[Task statement] Would you return exactly the lines below from the line with "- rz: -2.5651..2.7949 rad" through the line with "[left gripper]", both included, and nothing else, leaving out the pictures?

[Information supplied]

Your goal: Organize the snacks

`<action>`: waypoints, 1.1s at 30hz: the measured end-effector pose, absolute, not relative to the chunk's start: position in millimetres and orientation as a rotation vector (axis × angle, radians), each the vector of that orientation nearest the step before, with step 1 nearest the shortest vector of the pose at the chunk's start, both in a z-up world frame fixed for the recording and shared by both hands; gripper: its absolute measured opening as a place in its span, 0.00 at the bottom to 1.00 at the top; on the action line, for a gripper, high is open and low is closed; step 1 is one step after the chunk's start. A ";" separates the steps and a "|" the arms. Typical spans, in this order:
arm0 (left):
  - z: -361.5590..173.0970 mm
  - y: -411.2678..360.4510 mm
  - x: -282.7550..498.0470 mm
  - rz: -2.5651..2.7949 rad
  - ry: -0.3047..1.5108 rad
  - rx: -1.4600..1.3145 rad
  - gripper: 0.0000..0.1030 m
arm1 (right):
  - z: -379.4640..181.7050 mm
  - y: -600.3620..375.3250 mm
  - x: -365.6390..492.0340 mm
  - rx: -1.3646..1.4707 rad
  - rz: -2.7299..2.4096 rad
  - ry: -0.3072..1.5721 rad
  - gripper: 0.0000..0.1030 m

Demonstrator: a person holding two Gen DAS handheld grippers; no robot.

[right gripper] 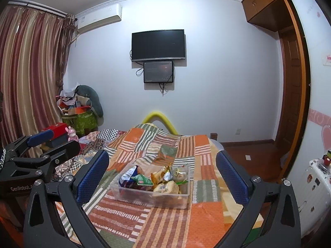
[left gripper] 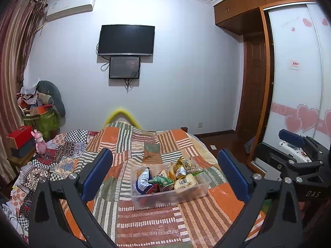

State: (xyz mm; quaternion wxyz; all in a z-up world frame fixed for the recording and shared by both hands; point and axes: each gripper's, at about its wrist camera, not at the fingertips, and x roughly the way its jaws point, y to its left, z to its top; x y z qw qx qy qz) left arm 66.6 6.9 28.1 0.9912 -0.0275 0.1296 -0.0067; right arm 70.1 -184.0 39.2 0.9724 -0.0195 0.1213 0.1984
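Snacks (left gripper: 165,177): and here they are, a heap of wrapped packets piled in a clear plastic tub (left gripper: 192,194) sitting on the bed, right in the middle of both views.
Tub contents: we spot a blue-and-white pouch (left gripper: 142,183) at the left end, a green packet (left gripper: 161,180) in the middle, a pale packet with a barcode (left gripper: 185,183) at the near right, and gold-wrapped pieces (left gripper: 179,166) behind it.
Bed: covered by a striped patchwork quilt (left gripper: 144,223) in orange, green and white, with the tub resting flat on it.
Left hand-held gripper (left gripper: 164,175): fingers spread wide, blue pads (left gripper: 97,173) well apart, nothing between them; it hangs above the quilt, short of the tub, touching nothing.
Right hand-held gripper (right gripper: 162,177): same story, jaws wide and holding nothing, the tub framed between its blue pads (right gripper: 94,175) but well ahead of them.
Side by side: each tool shows up at the edge of the other's view, the right one (left gripper: 293,153) by the wardrobe, the left one (right gripper: 47,144) by the curtain.
Wall ahead: we have a dark television (left gripper: 126,40) with a smaller screen (left gripper: 124,67) just beneath it, and an air conditioner (left gripper: 70,6) high at the left.
Far end of the bed: a yellow curved tube (left gripper: 122,114) peeks over the quilt.
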 end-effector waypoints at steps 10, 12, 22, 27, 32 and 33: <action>27.4 10.0 67.7 -0.007 0.264 -0.063 1.00 | 39.5 -184.6 67.1 -0.043 0.402 0.238 1.00; 27.4 10.8 67.7 -0.005 0.265 -0.067 1.00 | 40.1 -184.7 67.5 -0.040 0.402 0.239 1.00; 27.9 9.7 68.9 -0.006 0.263 -0.068 1.00 | 40.5 -184.4 67.8 -0.040 0.403 0.241 1.00; 27.2 9.1 68.4 -0.006 0.263 -0.069 1.00 | 41.3 -184.8 68.1 -0.038 0.402 0.240 1.00; 27.3 8.6 67.6 -0.010 0.262 -0.074 1.00 | 41.6 -185.1 68.6 -0.039 0.402 0.240 1.00; 27.5 8.3 67.4 -0.012 0.261 -0.073 1.00 | 41.8 -185.2 68.5 -0.038 0.402 0.240 1.00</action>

[Output of the exercise]
  - rz: -2.5651..2.7949 rad
  - ry: -0.3047..1.5108 rad
  - rx: -1.4600..1.3145 rad
  - gripper: 0.0000..0.1030 m
arm1 (right):
  - z: -379.4640..181.7050 mm
  - y: -600.3620..375.3250 mm
  - x: -365.6390..492.0340 mm
  - rx: -1.3646..1.4707 rad
  - rz: -2.7299..2.4096 rad
  - ry: -0.3072..1.5721 rad
  - gripper: 0.0000..0.1030 m

Demonstrator: a person holding two Gen DAS handheld grippers; no robot.

[right gripper] 
[left gripper] 

For this exercise, nothing more is required.